Saint Thomas n’a pas admis l’hypothèse qui met dans le projectile même la cause par laquelle celui-ci continue de se mouvoir après qu’il s’est séparé de l’instrument balistique ; du moins a-t-il fait mention de cette hypothèse ; de tous les commentateurs d’Aristote, si l’on en excepte Jean Philopon, Roger Bacon et Thomas d’Aquin sont les seuls qui aient daigné y faire allusion ; les autres n’ont même pas paru songer qu’elle pût venir à l’esprit.

Il est vrai que si le Doctor communis a parlé de cette supposition, c’est pour mettre son lecteur en garde contre la tentation de l’admettre. Aussi ses disciples ne cèderont-ils pas à cette tentation ; ils garderont fidèlement la tradition de la Dynamique péripatéticienne.

Pierre d’Auvergne, par exemple, a terminé le commentaire au Traité du Ciel que son maître avait laissé inachevé ; en un passage où il est fait allusion au rôle que l’air joue dans le mouvement des projectiles, il renvoie purement et simplement[1] à ce qui en a été dit précédemment, c’est-à-dire à l’exposition de Saint Thomas.

Ulric de Strasbourg veut[2] que le moteur demeure toujours conjoint au mobile, aussi bien dans le mouvement d’impulsion que dans le mouvement d’expulsion. « Le mouvement d’impulsion, c’est celui où le moteur ne se sépare jamais de ce qu’il meut ; ainsi en est-il lorsqu’on pousse une pierre en gardant la main sans cesse posée sur cette pierre. Le mouvement d’expulsion c’est celui où ce qui produit l’expulsion abandonne ce qu’il meut ; ainsi en est-il lorsqu’on jette une pierre.


» Dans le premier cas, le moteur, avec sa propre force, demeure toujours conjoint au mobile.

» Dans le second cas, la force de celui qui a jeté la pierre se trouve dans l’air qui meut la pierre à l’aide de cette force ; et cet air demeure toujours conjoint à la pierre. »

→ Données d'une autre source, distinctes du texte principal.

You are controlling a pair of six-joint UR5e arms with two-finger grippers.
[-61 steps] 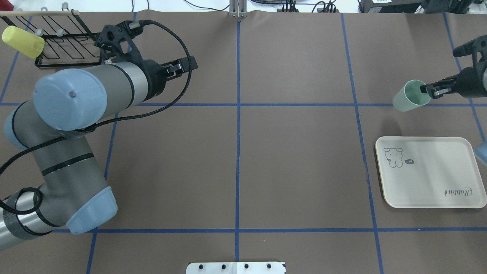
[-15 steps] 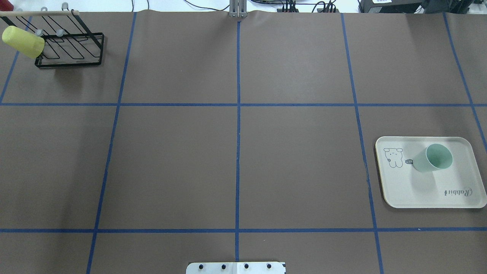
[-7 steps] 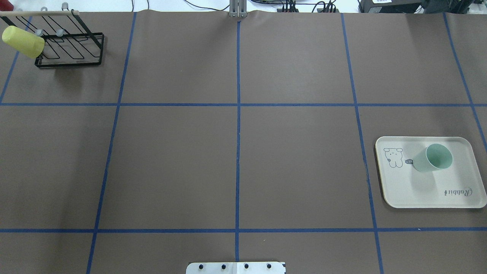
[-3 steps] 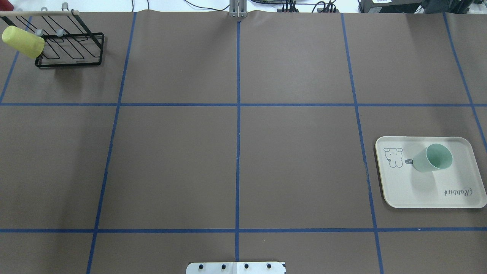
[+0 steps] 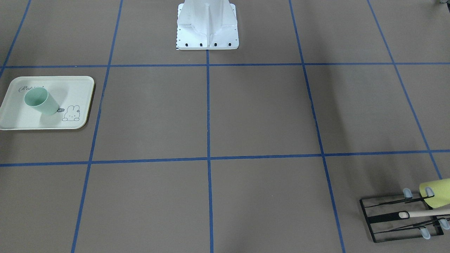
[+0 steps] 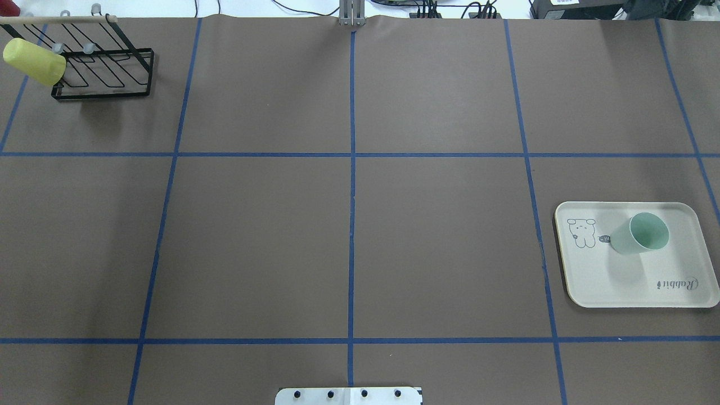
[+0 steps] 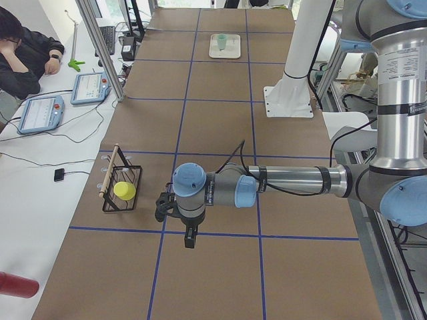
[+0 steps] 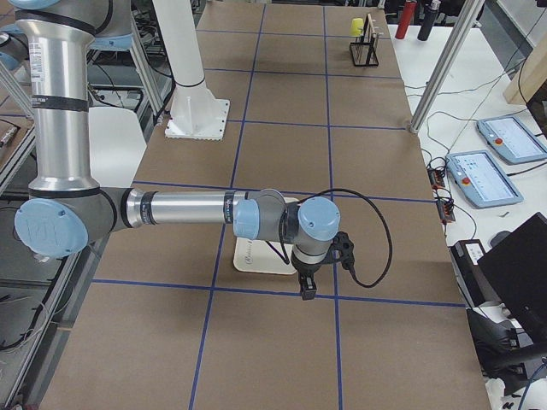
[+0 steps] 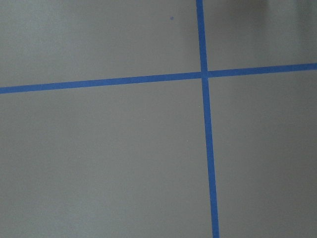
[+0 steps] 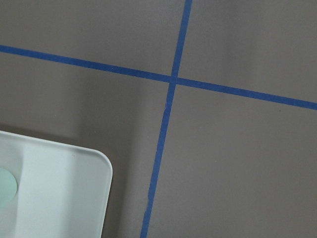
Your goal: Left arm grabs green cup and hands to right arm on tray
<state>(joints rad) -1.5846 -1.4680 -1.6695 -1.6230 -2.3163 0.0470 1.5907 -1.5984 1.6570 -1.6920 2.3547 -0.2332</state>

1. Libri de celo et mundo Aristotelis cum expositione Sancti Thome de Aquino et cum additîone Pétri de alvernia. Colophon : Uenetijs mandato et sumptibus Nobilis viri domini Octaviani Scoti Civis modoetiensis. Per Bonetum Locatellum Bergomensem. Anno a salutifero partu virginal ! nonagesimoquinto supra millesimum ac quadringeutesimum. Lib. IV, text. comm. 39, fol. 75, col. a.

2. Ulrici de Argentina Tractatus de summo bono, lib. IX, tract. II, cap. XXI ; Bibliothèque nationale, fonds latin, ms. no 15900, fol. 280, col. a.